Studienarbeit aus dem Jahr 2009 im Fachbereich Soziologie - Individuum, Gruppe, Gesellschaft, Note: 1,3, Friedrich-Schiller-Universität Jena, Sprache: Deutsch, Abstract: Der mächtigste Mann der Welt, Barack Obama, wurde 2008 durch das Internet zum Präsident der Vereinigten Staaten von Amerika. Genauer: durch Ressourcen, die ihm eine virtuelle Gemeinschaft von Unterstützerinnen und Unterstützern zur Verfügung stellten. Im Rahmen einer nie da gewesenen Online-Kampagne gelang es Obama bis Juli 2008 Online-Spenden in Höhe von rund 200 Millionen Dollar einzutreiben. Die soziale Vernetzungsplattform mybarackobama.com (MyBO) verzeichnete nach Angaben der Betreiber über eine Million registrierte NutzerInnen und hatte bei der Organisation von 75.000 lokalen Aktionen geholfen. Über Tauschbörsen, Communities und Blogs fanden weitere Wahlkampfmittel ihren Weg auf die heimischen Computer der WählerInnenschaft.1 Viele Mitglieder von MyBo hatten sich verpflichtet, eine bestimmte Summe aufzutreiben. Sie aktivierten ihre Freunde und Verbindungen - ein Thermometer auf ihrer persönlichen Seite zeigte den Fortschritt. Auf diesem Weg konnte der Außenseiter Obama, meint der Spiegel, durch ein soziales Netzwerk von Kleinspendern eine Infrastruktur aufbauen, um so Zuneigung und Interesse in Geld und Arbeit zu transformieren. Eine Wettbewerbskonzept, welches der 'altmodischen, elitefixierten Variante' der Gegner Obama's 'eindeutig überlegen' war.2 Welche Mechanismen wirken, wenn rein virtuelle Ressourcen in der realen Welt solch bedeutende Auswirkungen annehmen? Warum haben so viele Menschen im Internet Geld an den demokratischen Kandidaten gespendet?

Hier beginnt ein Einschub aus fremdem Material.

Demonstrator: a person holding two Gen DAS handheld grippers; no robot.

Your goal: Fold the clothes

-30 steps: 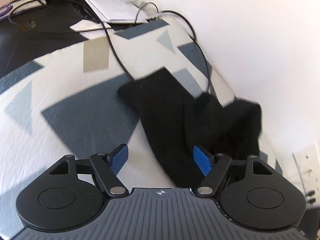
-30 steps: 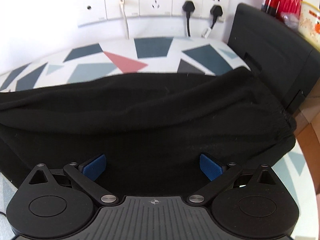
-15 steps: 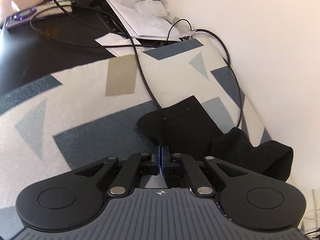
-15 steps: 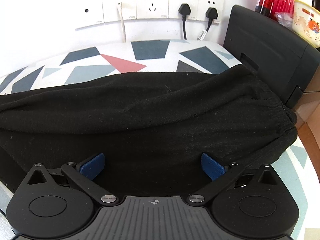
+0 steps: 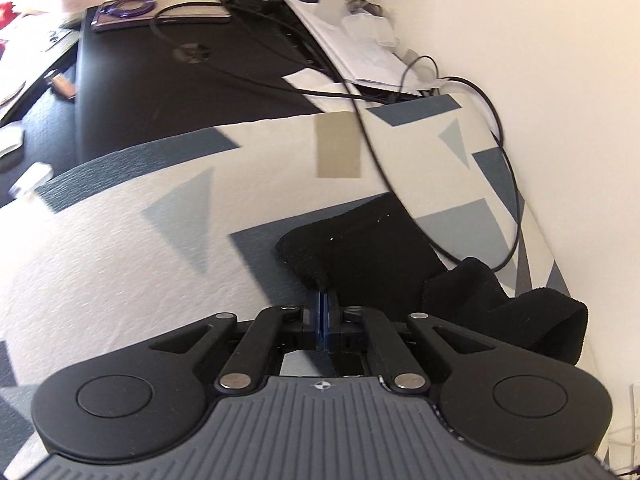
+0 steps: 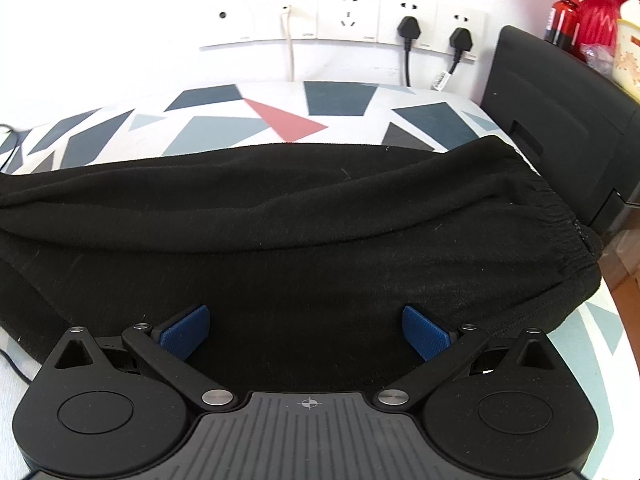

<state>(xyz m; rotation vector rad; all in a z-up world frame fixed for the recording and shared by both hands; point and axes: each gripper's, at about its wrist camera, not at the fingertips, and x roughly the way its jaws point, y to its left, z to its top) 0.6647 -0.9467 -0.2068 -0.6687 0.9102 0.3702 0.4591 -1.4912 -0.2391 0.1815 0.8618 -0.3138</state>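
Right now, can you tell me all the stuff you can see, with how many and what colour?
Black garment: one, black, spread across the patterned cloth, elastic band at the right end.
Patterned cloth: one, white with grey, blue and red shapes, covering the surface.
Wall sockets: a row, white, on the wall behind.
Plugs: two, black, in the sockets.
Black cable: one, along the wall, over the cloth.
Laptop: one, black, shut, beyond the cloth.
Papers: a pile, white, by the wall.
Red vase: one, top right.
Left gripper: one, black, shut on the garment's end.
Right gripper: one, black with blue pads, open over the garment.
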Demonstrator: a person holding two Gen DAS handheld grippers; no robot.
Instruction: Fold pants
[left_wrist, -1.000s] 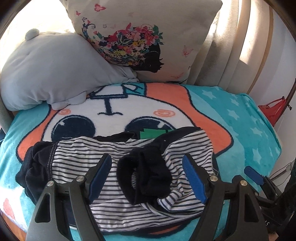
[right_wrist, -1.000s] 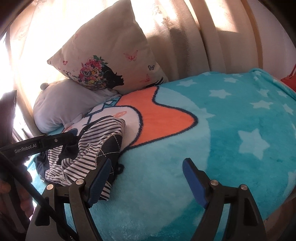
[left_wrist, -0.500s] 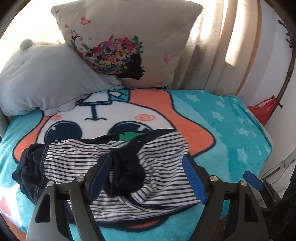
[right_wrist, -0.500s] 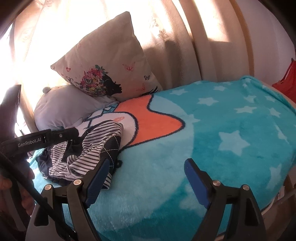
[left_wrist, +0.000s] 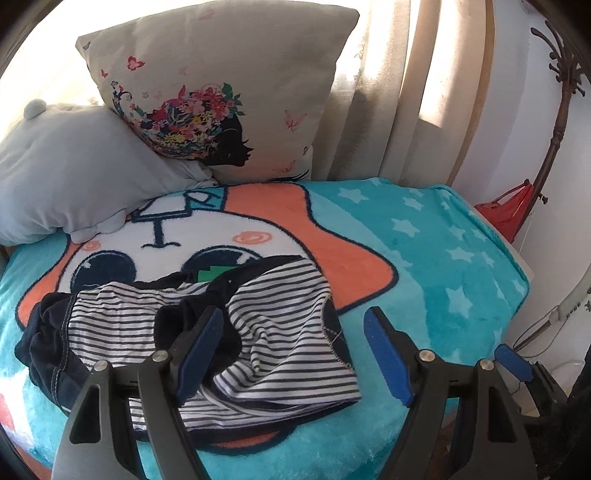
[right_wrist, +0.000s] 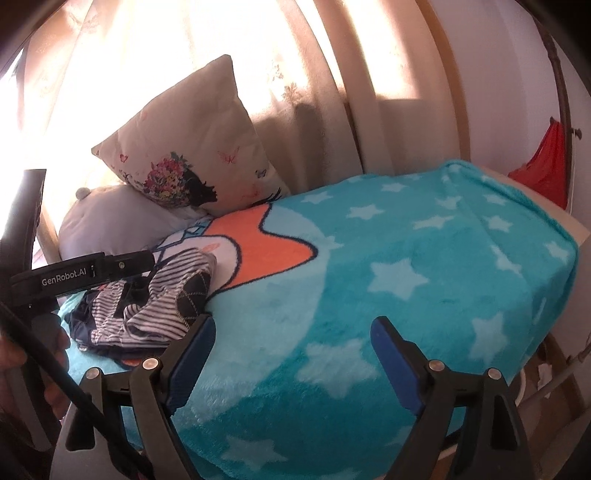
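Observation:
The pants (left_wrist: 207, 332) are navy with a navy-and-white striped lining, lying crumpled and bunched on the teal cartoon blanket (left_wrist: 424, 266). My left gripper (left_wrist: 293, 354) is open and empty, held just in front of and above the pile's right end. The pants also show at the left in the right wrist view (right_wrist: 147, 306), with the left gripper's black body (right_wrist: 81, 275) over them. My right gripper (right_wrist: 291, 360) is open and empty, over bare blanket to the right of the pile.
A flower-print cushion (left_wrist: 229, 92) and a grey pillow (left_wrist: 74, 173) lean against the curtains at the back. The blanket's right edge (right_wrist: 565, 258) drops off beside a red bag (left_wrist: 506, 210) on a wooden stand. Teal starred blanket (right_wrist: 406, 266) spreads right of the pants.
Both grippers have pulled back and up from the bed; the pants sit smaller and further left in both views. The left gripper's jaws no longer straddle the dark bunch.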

Nicht zuletzt unter Hinweis auf die Effekte neuer Medien hat der amerikanische Soziologe Robert Putnam vor einigen Jahren dem Begriff Sozialkapital, der schon seit Beginn des 20. Jahrhunderts durch verschiedene Gesellschaftswissenschaften geistert, zu neuer Aufmerksamkeit verholfen. In seinem Buch Bowling Alone diskutiert er die Abnahme an bürgergesellschaftlichem Engagement und die daraus resultierenden Probleme in den USA.3 Treffen diese Beobachtungen auch auf den neu entstandenen virtuellen Raum zu, oder hat vielmehr eine Verlagerung der Aktivitäten, anstelle einer Abnahme, stattgefunden? Wie ist diese These mit der immens wachsenden Bedeutung virtueller Netzwerke zu vereinbaren?

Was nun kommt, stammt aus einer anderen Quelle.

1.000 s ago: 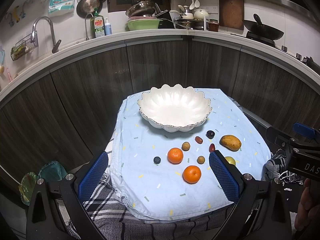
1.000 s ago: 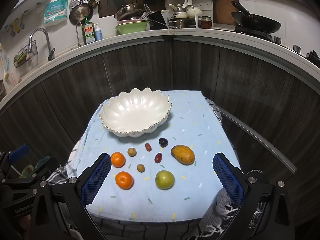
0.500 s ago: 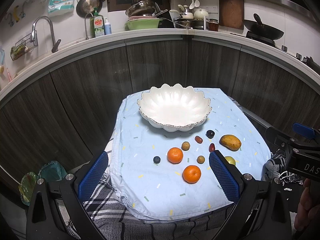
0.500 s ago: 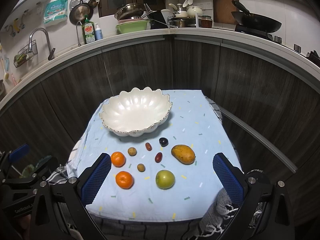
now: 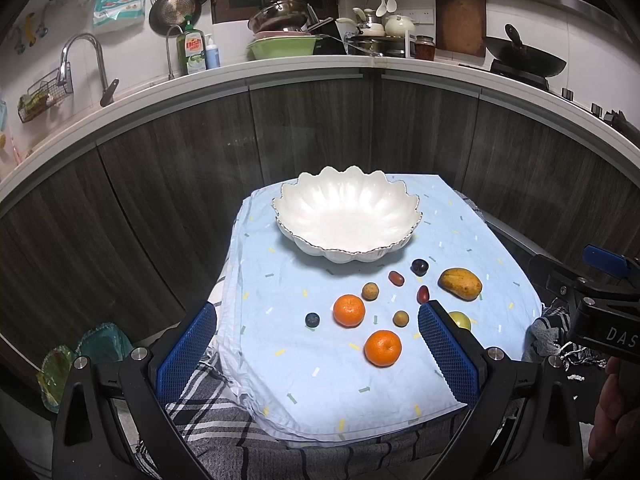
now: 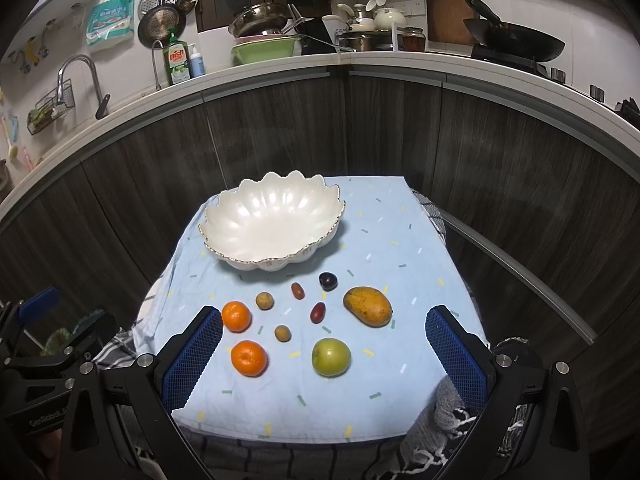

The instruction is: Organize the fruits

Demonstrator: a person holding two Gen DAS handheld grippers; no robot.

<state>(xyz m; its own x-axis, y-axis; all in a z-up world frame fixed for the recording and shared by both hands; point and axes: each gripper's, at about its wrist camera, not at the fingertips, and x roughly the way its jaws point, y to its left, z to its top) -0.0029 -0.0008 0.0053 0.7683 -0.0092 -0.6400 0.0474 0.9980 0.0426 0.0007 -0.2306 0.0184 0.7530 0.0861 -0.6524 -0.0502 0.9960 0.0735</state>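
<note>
Both tongs hang over the near edge of the cloth (image 6: pixel 400 216), holding nothing: the left gripper (image 5: pixel 316 348) gapes wide and so does the right gripper (image 6: pixel 324 348). The white bowl (image 6: pixel 272 216) sits empty toward the far edge. The fruit lies loose on the cloth between bowl and near edge: two oranges (image 6: pixel 236 315), a mango (image 6: pixel 368 306), an apple (image 6: pixel 331 357), a plum (image 6: pixel 328 281), and smaller fruits.
</note>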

Neben SoziologInnen, PolitikwissenschaftlerInnen, StädteplanerInnen, Kriminalistinnen und ArchitektInnen haben sich auch ÖkonomInnen mit dem Begriff des sozialen Kapitals auseinandergesetzt. Vergleichsweise wenig Anstrengungen dagegen gibt es von Seiten der Medienwissenschaften. Nichtsdestotrotz liegen einige neuere Arbeiten vor, die sich mit der Bedeutung von Computer-vermittelter Kommunikation und virtuellen Gemeinschaften auf das Sozialkapital auseinander setzen. Wie ausgeführt wird, stellt vor allem die mangelhafte Vermittlung von Vertrauen ein Grundproblem dar. Mit der Notwendigkeit von sozialem Vertrauen für erfolgreiche Kommunikation und der Bildung von Sozialkapital wird sich in der vorliegenden Arbeit abschließend auseinander gesetzt. Dazu werden verschiedene technische und regulative Mittel zur Beseitigung des Defizits vorgestellt.
Die sozialwissenschaftliche Fachliteratur versteht unter dem Begriff 'Sozialkapital' drei unterschiedliche Sachverhalte; zum einen jene Ressourcen, auf die ein Individuum aufgrund seiner Zugehörigkeit zu verschiedenen Netzwerken potenziell zugreifen kann und zum anderen die Generalisierung von Vertrauen in Personen und Institutionen. Darüber hinaus werden allgemeine Normen, wie Fairness- oder Reziprozitätsnorm, darunter verstanden.4 Nach der Auseinandersetzung mit verschiedenen Aspekten des Begriffs und modernen Phänomenen Computer-vermittelter Kommunikation und virtueller Vergemeinschaftung wird in einer Zusammenfassung versucht, die Kompatibilität der Theoreme mit der jüngsten sozialen Entwicklung zu bewerten.